What needs to be done -
Among the lines below, how many have the string "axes" in them? Only the number is wanted.

----

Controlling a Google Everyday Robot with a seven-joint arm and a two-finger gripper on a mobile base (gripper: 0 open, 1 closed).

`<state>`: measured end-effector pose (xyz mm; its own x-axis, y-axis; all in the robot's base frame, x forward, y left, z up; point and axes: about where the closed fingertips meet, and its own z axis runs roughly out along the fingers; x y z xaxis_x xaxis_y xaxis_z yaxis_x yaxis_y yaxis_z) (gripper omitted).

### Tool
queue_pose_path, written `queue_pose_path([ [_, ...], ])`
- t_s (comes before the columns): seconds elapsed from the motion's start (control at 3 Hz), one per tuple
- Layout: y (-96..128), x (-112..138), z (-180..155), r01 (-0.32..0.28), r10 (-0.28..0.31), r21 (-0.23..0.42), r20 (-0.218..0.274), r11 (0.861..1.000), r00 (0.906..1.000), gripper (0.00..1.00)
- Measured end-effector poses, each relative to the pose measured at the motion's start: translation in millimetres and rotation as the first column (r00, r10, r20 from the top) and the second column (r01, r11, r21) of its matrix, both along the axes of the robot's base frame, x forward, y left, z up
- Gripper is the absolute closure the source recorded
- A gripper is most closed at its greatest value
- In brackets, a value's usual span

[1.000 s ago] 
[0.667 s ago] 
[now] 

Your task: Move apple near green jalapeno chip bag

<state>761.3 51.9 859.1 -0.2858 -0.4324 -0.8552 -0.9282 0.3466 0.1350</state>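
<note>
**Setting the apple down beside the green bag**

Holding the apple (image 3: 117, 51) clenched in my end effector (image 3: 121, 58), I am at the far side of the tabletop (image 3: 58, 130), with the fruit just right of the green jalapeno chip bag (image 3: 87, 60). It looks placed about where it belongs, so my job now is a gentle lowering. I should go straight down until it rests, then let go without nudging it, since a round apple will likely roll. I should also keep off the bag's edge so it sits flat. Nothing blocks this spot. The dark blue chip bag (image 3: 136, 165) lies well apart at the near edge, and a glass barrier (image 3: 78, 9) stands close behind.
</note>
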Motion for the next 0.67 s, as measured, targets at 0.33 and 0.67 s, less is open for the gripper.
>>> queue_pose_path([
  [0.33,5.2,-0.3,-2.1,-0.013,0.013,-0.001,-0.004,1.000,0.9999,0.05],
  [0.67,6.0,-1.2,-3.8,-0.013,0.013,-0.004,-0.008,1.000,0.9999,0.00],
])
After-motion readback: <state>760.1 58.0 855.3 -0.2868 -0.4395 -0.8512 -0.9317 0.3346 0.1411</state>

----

Response to the exercise -
2